Jacques Hamel, “curé de campagne“ et martyr
Le père Jacques Hamel a été égorgé ce mardi 26 juillet au matin dans une attaque revendiquée par Daech, alors qu’il célébrait la messe en l’église Saint-Étienne de Saint-Etienne-du-Rouvray (Seine-Maritime), où il officiait depuis 15 ans.
« Discret, plutôt silencieux mais très bienveillant » : c’est ainsi que le père Jacques Hamel restera dans la mémoire du père Auguste Moanda, curé de la paroisse de Saint-Étienne-du-Rouvray. Apprécié des habitants, très actif au sein de la paroisse, ce prêtre de 85 ans animait un groupe de parole sur la foi et donnait des cours de catéchisme jusqu’à l’an dernier. « Il répondait présent à toutes les demandes et secondait beaucoup le père Auguste. Il vivait pour sa foi et pour les autres », raconte Linda Dupré, permanente locale de la paroisse de Saint-Étienne, qui se rappelle aussi : « Lorsque des réunions s’éternisaient, il avait toujours le mot pour nous faire rire. »
Né en 1930 à Darnétal, Jacques Hamel a été ordonné prêtre en 1958. En 2008, il a ainsi fêté son jubilé d’or (cinquante ans de sacerdoce) : « Après la messe, nous avions partagé un repas. Il était très joyeux », se remémore une fidèle. L’abbé avait essentiellement officié en paroisse, notamment à Saint-Antoine-du-Petit- Quevilly et à Saint-Pierre-lès-Elbeuf, en Seine-Maritime. D’un naturel travailleur et consciencieux, « courageux » même, le prêtre était connu dans le diocèse de Rouen pour avoir refusé de prendre sa retraite à 75 ans, « pour rester au service de la communauté en disant la messe et en donnant les sacrements ». Sensible au manque de prêtres dans les campagnes, « il prenait très au sérieux l’évangile et mettait tout son coeur au travail, nous confie le père Pierre Belhache, curé de la paroisse de 2005 à 2011 et désormais à Saint-Sever-Saint-Clément de Rouen. Il ne renonçait jamais à une tâche ».

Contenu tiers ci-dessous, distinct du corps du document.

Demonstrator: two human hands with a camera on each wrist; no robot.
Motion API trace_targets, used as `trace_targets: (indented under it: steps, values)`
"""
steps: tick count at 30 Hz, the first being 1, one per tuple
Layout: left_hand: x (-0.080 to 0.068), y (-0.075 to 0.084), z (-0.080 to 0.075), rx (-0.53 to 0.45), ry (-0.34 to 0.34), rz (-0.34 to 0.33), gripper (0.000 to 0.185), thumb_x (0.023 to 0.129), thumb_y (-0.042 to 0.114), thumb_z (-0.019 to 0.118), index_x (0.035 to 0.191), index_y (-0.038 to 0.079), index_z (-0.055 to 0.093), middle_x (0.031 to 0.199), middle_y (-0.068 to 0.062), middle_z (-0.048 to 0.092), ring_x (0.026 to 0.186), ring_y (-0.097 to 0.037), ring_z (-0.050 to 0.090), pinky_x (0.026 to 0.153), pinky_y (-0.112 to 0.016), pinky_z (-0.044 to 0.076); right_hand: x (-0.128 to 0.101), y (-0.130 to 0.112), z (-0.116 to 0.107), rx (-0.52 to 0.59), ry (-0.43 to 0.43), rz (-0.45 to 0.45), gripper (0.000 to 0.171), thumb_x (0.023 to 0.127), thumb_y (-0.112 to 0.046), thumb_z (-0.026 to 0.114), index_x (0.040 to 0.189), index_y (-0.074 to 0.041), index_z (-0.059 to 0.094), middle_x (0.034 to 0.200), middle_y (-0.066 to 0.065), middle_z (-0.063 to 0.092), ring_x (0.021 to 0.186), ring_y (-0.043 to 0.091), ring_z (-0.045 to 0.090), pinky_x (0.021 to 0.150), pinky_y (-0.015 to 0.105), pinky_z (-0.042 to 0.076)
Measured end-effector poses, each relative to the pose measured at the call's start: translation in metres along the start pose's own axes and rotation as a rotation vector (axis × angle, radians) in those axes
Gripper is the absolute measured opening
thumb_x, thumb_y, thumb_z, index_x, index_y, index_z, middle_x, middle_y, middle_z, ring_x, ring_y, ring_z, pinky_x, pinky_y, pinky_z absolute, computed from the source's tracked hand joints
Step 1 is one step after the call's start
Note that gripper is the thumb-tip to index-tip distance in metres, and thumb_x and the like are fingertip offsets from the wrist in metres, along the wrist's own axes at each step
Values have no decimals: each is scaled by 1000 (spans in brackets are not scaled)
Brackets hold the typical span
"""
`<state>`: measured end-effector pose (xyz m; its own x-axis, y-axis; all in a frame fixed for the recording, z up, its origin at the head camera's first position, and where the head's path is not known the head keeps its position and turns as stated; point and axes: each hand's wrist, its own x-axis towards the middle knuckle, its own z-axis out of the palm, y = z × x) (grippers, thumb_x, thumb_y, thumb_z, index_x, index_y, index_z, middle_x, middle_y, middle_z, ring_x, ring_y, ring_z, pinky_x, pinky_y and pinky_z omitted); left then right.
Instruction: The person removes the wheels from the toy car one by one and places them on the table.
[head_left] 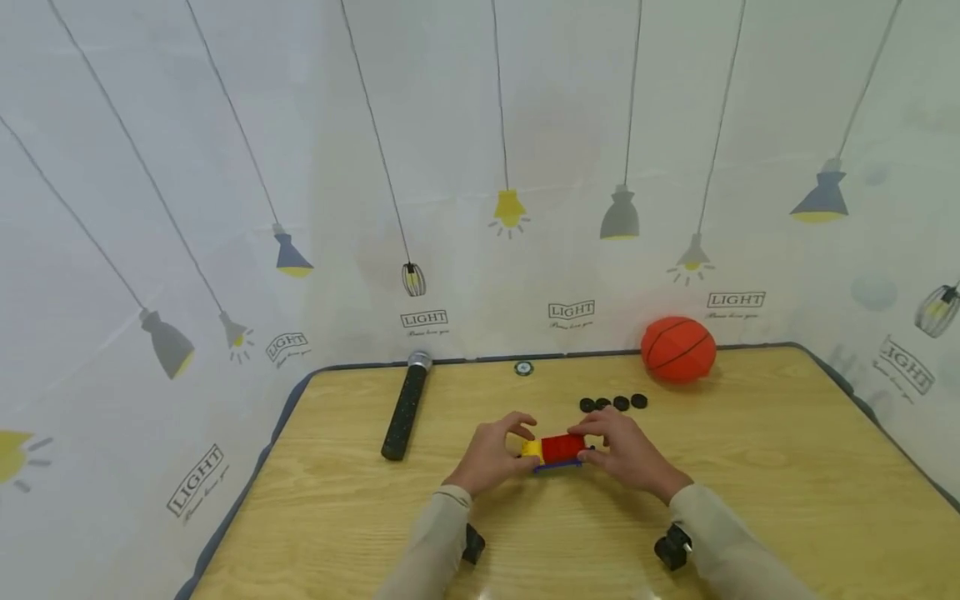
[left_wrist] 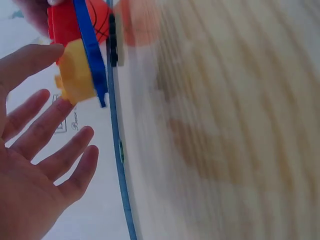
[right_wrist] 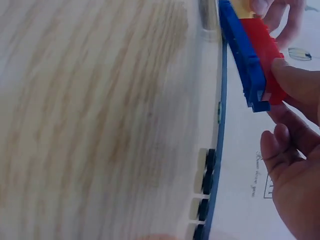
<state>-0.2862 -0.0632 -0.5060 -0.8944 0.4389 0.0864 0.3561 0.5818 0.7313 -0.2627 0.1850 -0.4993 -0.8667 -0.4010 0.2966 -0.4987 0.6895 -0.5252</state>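
We see both hands meeting over the table [head_left: 750, 500] centre, forearms coming in from 6 o'clock in beige sleeves, wrists slightly raised. Left hand [head_left: 491, 454] has fingers curled round the yellow end of the brick assembly [head_left: 555, 450], thumb on top. Right hand [head_left: 626, 450] pinches the red end, fingers arched over it. Assembly sits between the two hands, just above the tabletop; contact with the table not resolvable.

Left wrist view adds: left hand [left_wrist: 35, 165] palm open toward camera, fingers fairly straight, fingertips touching the yellow brick [left_wrist: 75, 75]; thin blue base plate [left_wrist: 90, 50] seen edge-on, red brick [left_wrist: 64, 22] above it. Motion blur on the wood. From the head view we read it as a hold, here as a light fingertip touch.

Right wrist view adds: right hand [right_wrist: 292, 150] thumb and finger clamped on the red brick [right_wrist: 262, 45] at the end of the blue plate [right_wrist: 242, 55]; studs visible on the red top.

Head view only: four black discs [head_left: 613, 403] in a row at 12 o'clock of the hands, orange ribbed basketball [head_left: 678, 349] at 1 o'clock, black textured microphone [head_left: 406, 405] with silver head at 10 o'clock, small round token [head_left: 523, 367] at the far edge. Discs also show edge-on in the right wrist view [right_wrist: 206, 185].

Table: light wood grain, dark blue rim. Bricks: glossy plastic.
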Motion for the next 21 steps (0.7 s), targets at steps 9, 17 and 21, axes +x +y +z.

Selon le père Auguste Moanda, actuel curé, il vivait une spiritualité ordinaire, de sensibilité « conciliaire » : « Je ne l’ai jamais vu en col romain », souligne par exemple le père Auguste. « ll vivait dans le presbytère à côté de l’église Saint-Étienne. C’était une personne d’une grande simplicité », se souvient encore le père Pierre Belhache. « Il n’y avait pas d’envolées au cours de ses homélies, décrit une paroissienne. Il se mettait à la portée de tous et restait proche des textes. »
Marqué par la seconde guerre mondiale, « il souhaitait ardemment que la paix s’installe durablement sur notre continent », ajoute le père Auguste. Il entretenait aussi de bons liens avec la communauté musulmane de la commune, sans toutefois être directement engagé dans les instances de dialogue islamo-chrétien. Mohamed Karabila, représentant du Conseil régional du culte musulman, a salué « un homme de paix, défendant une conception apaisée et ouverte de la religion ».
Fidèle à ses convictions, le père Jacques Hamel invitait dans sa dernière lettre paroissiale de juin 2016 à faire des vacances « un temps de prière ». « Prions pour ceux qui en ont le plus besoin, pour la paix, pour un meilleur vivre ensemble, écrivait-il. […] Puissions-nous en ces moments entendre l’invitation de Dieu à prendre soin de ce monde, à en faire, là où nous vivons, un monde plus chaleureux, plus humain, plus fraternel. » Des mots qui sonnent aujourd’hui comme le testament d’un homme de foi et de dialogue.